PROBLEM TO SOLVE - The line containing "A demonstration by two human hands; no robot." marks the end: restate word for word every line from the first line of the entries below through that one.

BEGIN MATERIAL SHOWN

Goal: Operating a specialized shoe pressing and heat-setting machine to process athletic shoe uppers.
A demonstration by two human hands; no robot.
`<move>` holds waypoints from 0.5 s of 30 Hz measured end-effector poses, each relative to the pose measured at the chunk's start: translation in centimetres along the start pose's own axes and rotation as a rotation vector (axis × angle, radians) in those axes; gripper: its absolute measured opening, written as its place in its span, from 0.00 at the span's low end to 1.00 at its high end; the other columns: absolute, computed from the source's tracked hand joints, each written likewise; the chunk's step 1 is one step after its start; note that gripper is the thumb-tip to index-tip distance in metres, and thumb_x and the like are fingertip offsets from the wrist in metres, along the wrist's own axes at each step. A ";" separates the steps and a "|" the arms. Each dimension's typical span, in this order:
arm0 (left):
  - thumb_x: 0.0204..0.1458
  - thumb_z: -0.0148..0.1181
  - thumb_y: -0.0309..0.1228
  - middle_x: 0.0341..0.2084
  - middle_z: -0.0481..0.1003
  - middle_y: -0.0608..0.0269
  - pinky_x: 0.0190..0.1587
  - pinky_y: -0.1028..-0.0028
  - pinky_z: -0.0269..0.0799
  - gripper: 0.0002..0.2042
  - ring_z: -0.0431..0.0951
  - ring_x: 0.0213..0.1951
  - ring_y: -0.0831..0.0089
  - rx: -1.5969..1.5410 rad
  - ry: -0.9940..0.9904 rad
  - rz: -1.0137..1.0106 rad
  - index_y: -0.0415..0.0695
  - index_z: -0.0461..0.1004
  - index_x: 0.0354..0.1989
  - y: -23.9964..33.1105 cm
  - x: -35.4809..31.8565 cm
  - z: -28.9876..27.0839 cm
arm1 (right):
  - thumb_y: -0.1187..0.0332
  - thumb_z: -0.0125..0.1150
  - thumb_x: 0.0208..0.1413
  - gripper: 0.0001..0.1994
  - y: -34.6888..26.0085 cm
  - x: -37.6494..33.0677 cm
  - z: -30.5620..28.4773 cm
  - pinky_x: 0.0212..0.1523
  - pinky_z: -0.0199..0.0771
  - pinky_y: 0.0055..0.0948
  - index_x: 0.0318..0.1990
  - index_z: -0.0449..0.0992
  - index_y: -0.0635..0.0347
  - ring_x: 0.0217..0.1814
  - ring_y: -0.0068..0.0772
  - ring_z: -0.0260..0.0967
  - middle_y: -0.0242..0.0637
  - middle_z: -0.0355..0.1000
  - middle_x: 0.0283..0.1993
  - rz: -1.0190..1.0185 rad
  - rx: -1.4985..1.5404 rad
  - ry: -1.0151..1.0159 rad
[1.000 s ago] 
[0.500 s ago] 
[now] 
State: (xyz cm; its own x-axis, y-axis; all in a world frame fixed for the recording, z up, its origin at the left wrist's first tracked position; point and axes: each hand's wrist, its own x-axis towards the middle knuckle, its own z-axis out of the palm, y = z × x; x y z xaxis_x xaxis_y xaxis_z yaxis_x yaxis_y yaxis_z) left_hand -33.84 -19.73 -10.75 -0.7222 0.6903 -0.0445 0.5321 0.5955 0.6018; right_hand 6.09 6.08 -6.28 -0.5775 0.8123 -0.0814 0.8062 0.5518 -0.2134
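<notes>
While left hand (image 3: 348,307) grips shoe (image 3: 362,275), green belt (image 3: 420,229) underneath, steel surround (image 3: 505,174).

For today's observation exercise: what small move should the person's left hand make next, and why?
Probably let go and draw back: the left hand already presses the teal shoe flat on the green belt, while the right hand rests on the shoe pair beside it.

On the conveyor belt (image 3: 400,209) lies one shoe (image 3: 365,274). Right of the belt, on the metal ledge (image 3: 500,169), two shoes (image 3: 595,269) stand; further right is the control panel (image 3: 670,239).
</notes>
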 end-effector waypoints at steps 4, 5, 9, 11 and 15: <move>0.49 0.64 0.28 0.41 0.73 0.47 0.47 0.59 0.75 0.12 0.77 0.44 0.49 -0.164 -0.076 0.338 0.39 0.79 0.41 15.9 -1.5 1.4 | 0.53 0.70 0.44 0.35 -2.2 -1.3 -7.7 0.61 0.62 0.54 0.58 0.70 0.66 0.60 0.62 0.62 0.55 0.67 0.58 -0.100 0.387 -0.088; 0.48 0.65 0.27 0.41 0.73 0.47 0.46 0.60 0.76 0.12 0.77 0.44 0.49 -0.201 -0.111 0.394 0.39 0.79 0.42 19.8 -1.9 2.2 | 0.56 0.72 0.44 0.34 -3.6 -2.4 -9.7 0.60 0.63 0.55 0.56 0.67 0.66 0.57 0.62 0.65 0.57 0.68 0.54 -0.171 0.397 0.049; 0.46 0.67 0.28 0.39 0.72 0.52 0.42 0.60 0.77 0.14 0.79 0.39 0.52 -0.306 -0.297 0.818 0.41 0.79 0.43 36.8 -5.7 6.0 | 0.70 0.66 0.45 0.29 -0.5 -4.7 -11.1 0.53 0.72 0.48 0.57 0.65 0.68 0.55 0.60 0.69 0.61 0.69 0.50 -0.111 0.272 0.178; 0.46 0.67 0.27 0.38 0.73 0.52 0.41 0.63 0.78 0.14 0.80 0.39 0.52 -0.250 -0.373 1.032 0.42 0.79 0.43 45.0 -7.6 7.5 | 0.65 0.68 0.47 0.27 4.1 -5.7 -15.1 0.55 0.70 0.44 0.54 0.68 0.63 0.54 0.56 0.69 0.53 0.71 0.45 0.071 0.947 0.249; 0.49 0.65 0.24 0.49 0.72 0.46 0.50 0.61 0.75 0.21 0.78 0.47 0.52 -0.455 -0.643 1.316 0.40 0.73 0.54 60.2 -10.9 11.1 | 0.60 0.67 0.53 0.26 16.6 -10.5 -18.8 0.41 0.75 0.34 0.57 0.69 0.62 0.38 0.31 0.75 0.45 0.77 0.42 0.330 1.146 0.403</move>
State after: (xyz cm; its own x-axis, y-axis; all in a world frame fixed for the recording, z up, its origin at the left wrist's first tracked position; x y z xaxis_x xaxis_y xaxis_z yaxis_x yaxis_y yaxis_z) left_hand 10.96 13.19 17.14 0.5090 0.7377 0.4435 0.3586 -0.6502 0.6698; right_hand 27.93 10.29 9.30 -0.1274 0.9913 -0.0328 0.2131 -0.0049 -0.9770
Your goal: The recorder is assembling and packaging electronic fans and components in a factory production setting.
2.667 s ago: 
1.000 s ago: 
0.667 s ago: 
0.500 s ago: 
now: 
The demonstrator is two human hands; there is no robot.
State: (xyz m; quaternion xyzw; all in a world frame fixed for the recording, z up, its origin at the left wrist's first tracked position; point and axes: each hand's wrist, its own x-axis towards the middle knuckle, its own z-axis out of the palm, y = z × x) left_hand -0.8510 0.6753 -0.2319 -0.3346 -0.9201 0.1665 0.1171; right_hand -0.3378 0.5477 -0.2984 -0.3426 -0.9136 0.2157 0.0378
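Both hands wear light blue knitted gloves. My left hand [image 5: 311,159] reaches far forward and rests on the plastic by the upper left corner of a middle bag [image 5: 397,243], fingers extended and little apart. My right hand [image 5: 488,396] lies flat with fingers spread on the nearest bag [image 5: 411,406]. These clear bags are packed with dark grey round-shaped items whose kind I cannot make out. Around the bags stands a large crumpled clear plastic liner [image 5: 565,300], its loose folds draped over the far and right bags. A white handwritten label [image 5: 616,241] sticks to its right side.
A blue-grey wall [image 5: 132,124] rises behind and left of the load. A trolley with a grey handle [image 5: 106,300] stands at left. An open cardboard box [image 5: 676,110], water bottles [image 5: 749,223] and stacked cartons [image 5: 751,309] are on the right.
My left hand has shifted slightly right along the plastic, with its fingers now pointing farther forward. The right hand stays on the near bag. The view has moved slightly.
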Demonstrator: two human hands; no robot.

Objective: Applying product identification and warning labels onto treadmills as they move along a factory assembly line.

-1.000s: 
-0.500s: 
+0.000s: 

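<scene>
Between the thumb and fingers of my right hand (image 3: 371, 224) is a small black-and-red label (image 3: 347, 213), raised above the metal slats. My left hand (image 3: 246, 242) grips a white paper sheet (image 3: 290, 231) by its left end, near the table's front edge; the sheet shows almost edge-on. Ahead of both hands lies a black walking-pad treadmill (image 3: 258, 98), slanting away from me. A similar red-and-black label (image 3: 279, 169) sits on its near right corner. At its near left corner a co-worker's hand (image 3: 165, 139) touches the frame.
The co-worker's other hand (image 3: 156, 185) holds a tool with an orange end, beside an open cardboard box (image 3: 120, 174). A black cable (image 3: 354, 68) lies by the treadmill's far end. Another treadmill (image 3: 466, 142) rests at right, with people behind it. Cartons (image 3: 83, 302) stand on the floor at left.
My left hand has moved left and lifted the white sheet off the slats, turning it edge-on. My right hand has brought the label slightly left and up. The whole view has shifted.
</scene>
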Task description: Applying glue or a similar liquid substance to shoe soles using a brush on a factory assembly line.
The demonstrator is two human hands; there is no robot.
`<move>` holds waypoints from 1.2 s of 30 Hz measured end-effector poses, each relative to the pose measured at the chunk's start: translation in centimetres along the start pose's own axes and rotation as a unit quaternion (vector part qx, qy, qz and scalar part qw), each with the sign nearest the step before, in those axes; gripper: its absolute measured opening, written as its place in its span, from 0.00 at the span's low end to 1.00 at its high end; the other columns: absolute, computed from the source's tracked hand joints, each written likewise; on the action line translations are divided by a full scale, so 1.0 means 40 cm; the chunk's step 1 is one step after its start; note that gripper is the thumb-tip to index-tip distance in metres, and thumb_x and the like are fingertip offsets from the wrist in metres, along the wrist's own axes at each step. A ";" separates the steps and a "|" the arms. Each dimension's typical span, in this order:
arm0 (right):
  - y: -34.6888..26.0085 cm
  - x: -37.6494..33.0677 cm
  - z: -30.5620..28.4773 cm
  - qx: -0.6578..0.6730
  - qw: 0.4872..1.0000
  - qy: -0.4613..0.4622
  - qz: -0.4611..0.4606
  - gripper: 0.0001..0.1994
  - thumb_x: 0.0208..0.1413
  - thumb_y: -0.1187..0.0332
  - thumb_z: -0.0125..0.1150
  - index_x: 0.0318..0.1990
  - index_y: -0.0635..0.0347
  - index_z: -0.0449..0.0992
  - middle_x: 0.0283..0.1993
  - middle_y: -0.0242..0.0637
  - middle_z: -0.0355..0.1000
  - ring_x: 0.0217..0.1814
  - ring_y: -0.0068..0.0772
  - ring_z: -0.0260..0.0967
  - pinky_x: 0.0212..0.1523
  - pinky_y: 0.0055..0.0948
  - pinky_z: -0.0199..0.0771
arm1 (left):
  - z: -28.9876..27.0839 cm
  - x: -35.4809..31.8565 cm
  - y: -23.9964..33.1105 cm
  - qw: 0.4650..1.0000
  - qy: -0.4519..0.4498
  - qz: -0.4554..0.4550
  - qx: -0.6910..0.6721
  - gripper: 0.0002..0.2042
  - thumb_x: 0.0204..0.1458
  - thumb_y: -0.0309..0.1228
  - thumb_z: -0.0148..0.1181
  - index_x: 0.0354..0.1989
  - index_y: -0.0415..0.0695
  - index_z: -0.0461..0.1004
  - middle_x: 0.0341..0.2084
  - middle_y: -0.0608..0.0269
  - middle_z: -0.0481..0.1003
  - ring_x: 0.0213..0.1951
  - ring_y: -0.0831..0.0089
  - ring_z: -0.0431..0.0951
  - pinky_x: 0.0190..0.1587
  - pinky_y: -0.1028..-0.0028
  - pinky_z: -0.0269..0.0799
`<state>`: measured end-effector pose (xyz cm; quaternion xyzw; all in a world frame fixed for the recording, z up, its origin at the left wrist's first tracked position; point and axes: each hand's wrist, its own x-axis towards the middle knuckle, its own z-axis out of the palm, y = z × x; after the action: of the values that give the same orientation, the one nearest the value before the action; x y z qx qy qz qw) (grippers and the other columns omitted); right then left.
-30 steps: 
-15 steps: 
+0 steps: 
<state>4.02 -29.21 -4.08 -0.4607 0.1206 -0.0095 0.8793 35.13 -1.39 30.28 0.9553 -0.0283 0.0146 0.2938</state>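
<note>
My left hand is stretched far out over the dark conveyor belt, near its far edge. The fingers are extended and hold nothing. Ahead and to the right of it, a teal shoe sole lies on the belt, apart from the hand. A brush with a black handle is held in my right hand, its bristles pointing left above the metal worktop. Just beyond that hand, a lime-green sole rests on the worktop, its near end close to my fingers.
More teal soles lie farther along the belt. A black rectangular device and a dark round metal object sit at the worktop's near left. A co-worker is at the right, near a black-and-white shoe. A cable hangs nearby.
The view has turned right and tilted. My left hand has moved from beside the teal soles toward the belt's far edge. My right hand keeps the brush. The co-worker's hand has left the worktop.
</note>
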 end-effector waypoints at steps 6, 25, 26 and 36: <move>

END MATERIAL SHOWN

RESPONSE BOX -
Goal: Operating a specialized shoe pressing and heat-setting machine to process athletic shoe uppers.
A demonstration by two human hands; no robot.

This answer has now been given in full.